- [WHAT YOU NEED TO DO]:
Reproduce the first line of the entries that follow and each later line, word for word, ending with the one containing "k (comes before".

════════

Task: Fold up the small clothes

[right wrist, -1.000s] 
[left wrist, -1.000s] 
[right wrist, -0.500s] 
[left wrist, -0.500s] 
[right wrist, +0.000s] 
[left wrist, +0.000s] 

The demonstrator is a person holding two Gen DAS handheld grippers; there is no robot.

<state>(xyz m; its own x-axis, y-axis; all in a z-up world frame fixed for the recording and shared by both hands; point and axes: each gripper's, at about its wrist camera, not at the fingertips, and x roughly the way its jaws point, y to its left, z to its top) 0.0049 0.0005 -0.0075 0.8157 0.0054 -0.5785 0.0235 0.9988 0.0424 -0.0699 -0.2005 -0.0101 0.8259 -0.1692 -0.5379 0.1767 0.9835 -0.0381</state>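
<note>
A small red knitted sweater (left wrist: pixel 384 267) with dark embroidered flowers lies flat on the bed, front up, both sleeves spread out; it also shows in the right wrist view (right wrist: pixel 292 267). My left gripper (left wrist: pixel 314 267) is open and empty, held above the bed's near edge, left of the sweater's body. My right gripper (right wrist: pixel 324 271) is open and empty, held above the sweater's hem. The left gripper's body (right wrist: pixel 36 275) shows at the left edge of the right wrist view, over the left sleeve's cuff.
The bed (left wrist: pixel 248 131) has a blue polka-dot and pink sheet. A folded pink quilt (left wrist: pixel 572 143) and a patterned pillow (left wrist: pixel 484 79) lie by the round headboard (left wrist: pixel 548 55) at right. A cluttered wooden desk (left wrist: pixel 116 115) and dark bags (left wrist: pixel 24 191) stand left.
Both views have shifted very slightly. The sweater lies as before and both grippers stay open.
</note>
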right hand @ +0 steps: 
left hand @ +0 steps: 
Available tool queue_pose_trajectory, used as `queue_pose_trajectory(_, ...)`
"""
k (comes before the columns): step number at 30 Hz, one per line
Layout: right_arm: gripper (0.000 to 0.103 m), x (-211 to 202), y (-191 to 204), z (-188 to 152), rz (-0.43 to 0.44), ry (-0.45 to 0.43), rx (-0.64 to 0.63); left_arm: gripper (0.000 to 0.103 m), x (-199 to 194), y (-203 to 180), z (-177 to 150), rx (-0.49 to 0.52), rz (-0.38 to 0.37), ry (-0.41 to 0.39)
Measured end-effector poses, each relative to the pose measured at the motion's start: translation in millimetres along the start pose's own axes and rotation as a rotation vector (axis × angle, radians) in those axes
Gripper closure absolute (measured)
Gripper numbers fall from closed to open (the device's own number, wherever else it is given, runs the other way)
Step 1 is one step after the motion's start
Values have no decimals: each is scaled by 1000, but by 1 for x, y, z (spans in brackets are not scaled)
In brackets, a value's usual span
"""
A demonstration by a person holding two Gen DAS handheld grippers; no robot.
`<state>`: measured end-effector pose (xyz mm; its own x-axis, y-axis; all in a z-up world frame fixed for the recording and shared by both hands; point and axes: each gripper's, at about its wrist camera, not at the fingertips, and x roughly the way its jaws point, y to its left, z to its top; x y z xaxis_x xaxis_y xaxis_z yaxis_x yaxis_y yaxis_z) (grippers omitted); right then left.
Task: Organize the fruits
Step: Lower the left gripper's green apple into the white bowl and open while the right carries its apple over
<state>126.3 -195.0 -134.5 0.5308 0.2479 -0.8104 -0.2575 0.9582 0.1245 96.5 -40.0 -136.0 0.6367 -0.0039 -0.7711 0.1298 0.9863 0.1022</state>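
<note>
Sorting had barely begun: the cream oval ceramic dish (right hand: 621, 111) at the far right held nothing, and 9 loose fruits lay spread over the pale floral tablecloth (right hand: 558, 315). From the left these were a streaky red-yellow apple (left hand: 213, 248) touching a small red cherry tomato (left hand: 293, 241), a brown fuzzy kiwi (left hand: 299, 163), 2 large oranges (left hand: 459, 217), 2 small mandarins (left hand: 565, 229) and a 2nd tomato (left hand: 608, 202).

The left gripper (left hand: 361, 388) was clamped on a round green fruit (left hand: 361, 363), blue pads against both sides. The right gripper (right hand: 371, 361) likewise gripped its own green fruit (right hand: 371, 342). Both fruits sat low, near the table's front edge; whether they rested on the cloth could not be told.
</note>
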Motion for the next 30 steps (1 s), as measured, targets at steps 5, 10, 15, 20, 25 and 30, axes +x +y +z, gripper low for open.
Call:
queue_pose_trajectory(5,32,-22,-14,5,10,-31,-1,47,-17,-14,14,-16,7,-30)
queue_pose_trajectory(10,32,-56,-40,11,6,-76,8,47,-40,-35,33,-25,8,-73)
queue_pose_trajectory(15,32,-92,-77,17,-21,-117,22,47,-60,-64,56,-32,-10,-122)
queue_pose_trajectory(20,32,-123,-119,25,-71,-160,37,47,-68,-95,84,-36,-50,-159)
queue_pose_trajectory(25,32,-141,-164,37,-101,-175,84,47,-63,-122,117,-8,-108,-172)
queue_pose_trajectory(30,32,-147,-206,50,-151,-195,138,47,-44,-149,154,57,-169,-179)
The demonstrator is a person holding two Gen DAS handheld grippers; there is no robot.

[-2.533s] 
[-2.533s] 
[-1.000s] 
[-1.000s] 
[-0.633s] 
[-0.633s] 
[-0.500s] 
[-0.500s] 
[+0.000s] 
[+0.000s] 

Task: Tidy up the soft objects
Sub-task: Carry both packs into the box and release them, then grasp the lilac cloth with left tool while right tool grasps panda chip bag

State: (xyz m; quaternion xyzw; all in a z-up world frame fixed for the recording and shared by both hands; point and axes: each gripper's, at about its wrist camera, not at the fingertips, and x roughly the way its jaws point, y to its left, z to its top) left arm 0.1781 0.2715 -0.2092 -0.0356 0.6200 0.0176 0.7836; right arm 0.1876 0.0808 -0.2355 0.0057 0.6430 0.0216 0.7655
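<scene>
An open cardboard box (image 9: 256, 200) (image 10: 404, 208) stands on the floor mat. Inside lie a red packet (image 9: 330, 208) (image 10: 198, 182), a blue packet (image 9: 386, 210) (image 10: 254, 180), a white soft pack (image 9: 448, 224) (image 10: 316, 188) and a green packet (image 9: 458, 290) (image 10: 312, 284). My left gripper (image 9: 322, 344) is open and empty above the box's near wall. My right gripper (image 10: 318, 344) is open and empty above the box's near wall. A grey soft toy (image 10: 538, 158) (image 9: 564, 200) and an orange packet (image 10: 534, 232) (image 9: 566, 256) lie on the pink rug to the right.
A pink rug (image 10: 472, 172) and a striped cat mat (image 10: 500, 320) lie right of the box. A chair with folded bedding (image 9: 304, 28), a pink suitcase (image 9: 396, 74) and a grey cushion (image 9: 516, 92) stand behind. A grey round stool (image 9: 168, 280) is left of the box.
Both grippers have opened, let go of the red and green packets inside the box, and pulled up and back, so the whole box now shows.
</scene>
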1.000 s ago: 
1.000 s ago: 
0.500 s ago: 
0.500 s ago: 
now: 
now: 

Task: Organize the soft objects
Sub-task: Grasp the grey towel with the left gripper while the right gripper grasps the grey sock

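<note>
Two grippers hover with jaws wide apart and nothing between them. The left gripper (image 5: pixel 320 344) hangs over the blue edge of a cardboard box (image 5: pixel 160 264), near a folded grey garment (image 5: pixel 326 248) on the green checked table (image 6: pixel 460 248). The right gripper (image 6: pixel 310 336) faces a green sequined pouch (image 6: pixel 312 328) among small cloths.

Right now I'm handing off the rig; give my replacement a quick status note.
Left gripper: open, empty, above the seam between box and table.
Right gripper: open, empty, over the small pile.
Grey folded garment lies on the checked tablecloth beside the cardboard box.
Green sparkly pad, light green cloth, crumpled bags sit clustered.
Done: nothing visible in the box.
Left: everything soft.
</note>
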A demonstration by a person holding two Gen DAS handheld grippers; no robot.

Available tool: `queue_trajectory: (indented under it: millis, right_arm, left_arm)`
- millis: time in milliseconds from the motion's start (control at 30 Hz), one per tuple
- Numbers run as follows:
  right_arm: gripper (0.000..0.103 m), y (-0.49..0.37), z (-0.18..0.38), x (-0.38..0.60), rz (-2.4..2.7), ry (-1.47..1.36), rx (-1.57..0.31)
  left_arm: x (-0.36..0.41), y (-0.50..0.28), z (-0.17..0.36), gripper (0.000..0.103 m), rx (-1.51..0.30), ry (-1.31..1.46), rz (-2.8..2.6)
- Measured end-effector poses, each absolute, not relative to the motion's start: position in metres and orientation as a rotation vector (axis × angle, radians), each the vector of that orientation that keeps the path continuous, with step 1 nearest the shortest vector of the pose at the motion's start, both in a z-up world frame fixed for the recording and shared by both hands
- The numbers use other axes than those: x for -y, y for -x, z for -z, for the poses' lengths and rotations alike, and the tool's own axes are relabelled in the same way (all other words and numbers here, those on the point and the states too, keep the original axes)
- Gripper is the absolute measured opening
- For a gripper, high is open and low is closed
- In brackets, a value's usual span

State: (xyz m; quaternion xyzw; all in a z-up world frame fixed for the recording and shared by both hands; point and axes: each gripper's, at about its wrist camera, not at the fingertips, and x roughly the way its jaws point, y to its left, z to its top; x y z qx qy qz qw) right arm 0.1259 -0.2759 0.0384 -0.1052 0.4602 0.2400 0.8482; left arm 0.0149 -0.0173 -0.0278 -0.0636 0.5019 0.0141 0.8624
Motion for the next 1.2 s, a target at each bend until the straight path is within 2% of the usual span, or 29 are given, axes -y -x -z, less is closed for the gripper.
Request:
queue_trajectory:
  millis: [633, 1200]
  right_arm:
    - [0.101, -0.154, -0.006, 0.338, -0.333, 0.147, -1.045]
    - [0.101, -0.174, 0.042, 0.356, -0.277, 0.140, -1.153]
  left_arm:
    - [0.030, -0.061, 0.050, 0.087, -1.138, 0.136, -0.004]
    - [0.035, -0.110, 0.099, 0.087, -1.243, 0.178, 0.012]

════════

- [SOLUTION TO THIS EXERCISE]:
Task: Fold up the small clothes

[right wrist, -1.000s] 
[left wrist, -1.000s] 
[right wrist, -0.500s] 
[left wrist, -0.500s] 
[right wrist, +0.000s] 
[left wrist, +0.000s] 

The demonstrator is a person holding two Gen DAS handheld grippers; there is no robot.

<state>(xyz m; its own x-axis, y-axis; all in a z-up world frame fixed for the recording and shared by both hands; point and axes: each gripper's, at about its wrist camera, not at the fingertips, and x roughly the way its jaws point, y to its left, z to its top) 0.0049 0.0005 -0.0075 0.8157 0.0054 -0.5785 0.0235 0.9988 0.0424 -0.0699 -0.2005 -0.0101 0.8259 -0.1692 -0.5379 0.1767 0.9835 -0.0381</state>
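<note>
A small red knitted sweater (left wrist: pixel 384 267) with dark embroidered flowers lies flat on the bed, front up, both sleeves spread out; it also shows in the right wrist view (right wrist: pixel 292 267). My left gripper (left wrist: pixel 314 267) is open and empty, held above the bed's near edge, left of the sweater's body. My right gripper (right wrist: pixel 324 271) is open and empty, held above the sweater's hem. The left gripper's body (right wrist: pixel 36 275) shows at the left edge of the right wrist view, over the left sleeve's cuff.
The bed (left wrist: pixel 248 131) has a blue polka-dot and pink sheet. A folded pink quilt (left wrist: pixel 572 143) and a patterned pillow (left wrist: pixel 484 79) lie by the round headboard (left wrist: pixel 548 55) at right. A cluttered wooden desk (left wrist: pixel 116 115) and dark bags (left wrist: pixel 24 191) stand left.
Both views have shifted very slightly. The sweater lies as before and both grippers stay open.
</note>
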right hand @ +0 steps: 
left hand @ +0 steps: 
Available tool queue_pose_trajectory, used as `queue_pose_trajectory(_, ...)`
"""
k (comes before the columns): step number at 30 Hz, one per line

Nothing remains to add to the output.